Today it's no secret that Tahiti has become largely a beautiful stopping-off point on the way to more remote French Polynesian islands. This was confirmed for me recently on a hillside overlooking Tahiti's Bounty Bay, during a long afternoon spent with Jamie Hall, grandson of James Norman Hall, who with Charles Nordhoff wrote a handful of books including “Mutiny on the Bounty” and “Men Against the Sea,” set in and around his adopted Tahitian paradise.
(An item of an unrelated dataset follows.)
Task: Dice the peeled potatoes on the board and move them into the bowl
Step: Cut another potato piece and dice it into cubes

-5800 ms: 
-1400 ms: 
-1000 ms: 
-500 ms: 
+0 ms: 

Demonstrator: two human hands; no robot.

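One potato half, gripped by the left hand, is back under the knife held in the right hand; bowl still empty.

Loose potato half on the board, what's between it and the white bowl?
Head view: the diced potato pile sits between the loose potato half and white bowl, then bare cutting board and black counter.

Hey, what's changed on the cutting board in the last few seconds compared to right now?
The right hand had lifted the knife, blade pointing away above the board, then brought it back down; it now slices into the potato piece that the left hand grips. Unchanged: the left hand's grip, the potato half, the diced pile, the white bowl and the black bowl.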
“If he could see Tahiti today, he'd turn around and go straight back to heaven,” said his grandson, Mr. Hall. “Too many people, too much noise and too much pollution. Where might he go instead? To the outer islands, the Tuamotus. If there is a paradise today, that's where you will find it.”
http://travel.nytimes.com/2007/02/18/travel/18explorer.html?8dpc

And the more remote Tuamotu islands are in danger of being lost to the sea due to global warming:

Back on the surface, I was reminded of the irony in all this surrounding beauty. There is a strong possibility the Tuamotus will not be easy to inhabit, much less visit, in the century to come. These living, breathing, still-growing reefs — and the lagoons they protect — will very likely disappear in the next 50 to 100 years, thanks to their inability to keep pace with a warming ocean.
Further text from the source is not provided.